第一章『どうやってネタを作るのか?』

当時、投稿をしていた時、他方からよく訊かれたのが「どうやってネタを作っているか」だ。
これは投稿をやる上で、誰もが一度はぶち当たる最初の壁と言っていい。
いや、投稿者にとって一生解けることのない問題なのかもしれない。
当の私も最初は全くネタを作ることが出来なかった。
ネタの考え方も作り方も全く知らなかったものだから、
当然の如く不採用が続き、
他人のネタを『どうやったらあんなに面白いネタを考えられるのだろう』
と思いながら聴いては、どうしようもない憤りと絶望感にさいなまれていました。
しかし、そうやって様々な番組で他の投稿者の様々なネタを聴いたことが、
いくつかの投稿のコツを見出すことに至ったのです。
それはまず第一に、とにかく「早く自分の得意分野を知ること」です。
深夜ラジオのネタの傾向は大きく、『あるある』、『自虐』、『妄想』、『芸能』、『下ネタ』の5つにカテゴライズされます。
この5つの中で自分はどれが一番強いか、
これを知ることが投稿をする上でとても重要になってきます。
スポーツでも競技によって得手、不得手があるように、
ネタづくりにも向き、不向きがあると私は考えています。
たとえば、あるあるネタが得意であるにもかかわらず、
芸能ネタに固執しているようではいつまで経っても大成はできません。
人には必ずどこかにセンスが眠っているはず。
得意なら得意で素直にそれを生かして延ばすことに精を出せばいいのです。
では如何にして自分の得意分野を見つけるかですが、
まずは色々な番組を聴き、コーナーを調べ、採用されているネタを聴き、
どれが一番自分なら書けそうかを見極め、実際に考えてみることです。
この段階では勿論、実際に送る必要はありません。
とにかく「どの分野なら送れそうかシミュレーションをしてみる」こと。
このことがネタを書く上での第一歩となるのです。
ちなみに私は投稿を始めて一年と半年程経った辺りで、
自分は妄想や自虐ネタが得意で、芸能ネタが不得意であることに気づきました。
そのときから、芸能ネタは思いついたら送る程度にまで減らし、
その分妄想や自虐ネタの量を増やしたりしました。
また、どうしても苦手な分野のネタを書かなくてはいけなくなったときは、
まず得意分野のネタを書き、頭を働かせ、気分も乗ったところで、
その弾みで苦手な分野のネタを考えるといったこともよくしたものでした。
これも私が編み出した投稿術の一つです。


さて、ここまで得手、不得手についての理論を述べてきましたが、
自分の得意分野を見つけ出すだけではネタを書くことはできません。
今度はネタの元になるネタを見つけ出す必要があります。
そこで次に重要になってくることは「日常のちょっとしたことでも何でもメモを取る」ことです。
ネタ帳を普段からカバンに入れて持ち歩き、
自分自身が、ふと『あ、これ面白いかも!』と思ったことは勿論、
たとえばクラスメートの『明日の体育、雨だったらバスケになるらしいぜ!』といった何の変哲も無い日常的な会話でも、積極的にメモしましょう。

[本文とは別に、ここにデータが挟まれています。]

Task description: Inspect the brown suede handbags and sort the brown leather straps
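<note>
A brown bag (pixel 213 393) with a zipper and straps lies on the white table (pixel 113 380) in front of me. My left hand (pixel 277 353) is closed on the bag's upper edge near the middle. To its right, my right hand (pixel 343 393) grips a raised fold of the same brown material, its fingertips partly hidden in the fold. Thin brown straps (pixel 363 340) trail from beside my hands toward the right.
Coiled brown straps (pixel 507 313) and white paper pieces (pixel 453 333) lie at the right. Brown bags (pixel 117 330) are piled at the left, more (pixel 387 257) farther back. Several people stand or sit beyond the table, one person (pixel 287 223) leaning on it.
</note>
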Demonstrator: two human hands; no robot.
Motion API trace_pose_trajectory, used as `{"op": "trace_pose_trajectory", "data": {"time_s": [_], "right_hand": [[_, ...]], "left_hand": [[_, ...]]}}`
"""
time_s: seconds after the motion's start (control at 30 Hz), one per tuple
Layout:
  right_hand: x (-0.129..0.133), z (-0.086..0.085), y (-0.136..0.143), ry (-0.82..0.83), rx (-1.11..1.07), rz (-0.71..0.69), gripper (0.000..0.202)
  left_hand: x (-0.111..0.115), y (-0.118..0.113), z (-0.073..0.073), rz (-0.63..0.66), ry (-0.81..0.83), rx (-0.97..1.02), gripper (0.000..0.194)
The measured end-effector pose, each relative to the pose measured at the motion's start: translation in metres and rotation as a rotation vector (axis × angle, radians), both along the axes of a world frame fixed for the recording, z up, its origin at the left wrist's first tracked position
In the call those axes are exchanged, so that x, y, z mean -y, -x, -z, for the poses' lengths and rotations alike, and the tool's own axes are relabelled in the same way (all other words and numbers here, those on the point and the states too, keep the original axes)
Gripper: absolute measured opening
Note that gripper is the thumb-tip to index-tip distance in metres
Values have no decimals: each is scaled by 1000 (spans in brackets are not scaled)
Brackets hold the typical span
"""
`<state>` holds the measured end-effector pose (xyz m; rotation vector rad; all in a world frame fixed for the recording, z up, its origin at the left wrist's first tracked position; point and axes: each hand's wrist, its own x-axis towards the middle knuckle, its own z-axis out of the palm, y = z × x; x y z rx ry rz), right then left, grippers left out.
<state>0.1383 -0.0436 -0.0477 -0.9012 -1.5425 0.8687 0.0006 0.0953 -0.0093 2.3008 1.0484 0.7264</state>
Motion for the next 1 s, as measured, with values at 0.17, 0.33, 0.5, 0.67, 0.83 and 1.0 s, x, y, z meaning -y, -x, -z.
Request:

どんな会話文、言葉、フレーズ、出来事でも一つのネタの元として捉え、
ネタ帳にガンガン書き殴っていきます。
街に出歩き、建物や人を観察してみるのも良いでしょう。
こういった日々の小さな積み重ねが、後に膨大な量を誇る自分だけのネタ帳へと変貌していくのです。
やはり人間ですから、自分だけのネタ帳というものは出来上がると気持ち良いものです。
また、それに伴い『自分は投稿者なんだ』という意識やプライドといったものも自ずと生まれてくることでしょう。
投稿者としての自覚を普段から持つことも、
ネタを作る上でモチベーションという形で役に立ちます。
いきなりそんなことできないよという人は、形から入ってみることも一つの手です。
形からでもいいので、メモ帳とシャープペンを手にとってみましょう。
話は変わりますが、07年、08年と2年連続でセ・リーグ最多勝に輝いた巨人のグライシンガー投手は、たいへんなメモ魔だそうです。
練習中や試合中は勿論、普段の生活の中でも常にメモを取ることを欠かさない野球に対するストイックな姿勢が、
好成績に繋がる要因ではないかと素人目にも見て取れます。
最初は何コソコソ書いてるんだと罵倒、中傷されるかもしれません。
しかし、寝ても覚めてもメモを取る。
このことは投稿人としてとても大切なことなので、そんなこと気にせずとにかくメモを取り続けましょう。
余裕が出てくれば、そういった他人の中傷も単なるネタとしてさっとメモり、
ネタを考えてくれてありがとうと心の中で言い返してやればいいだけのことです。
さあ、皆さんも明日からネタ帳を持ち歩いてみませんか。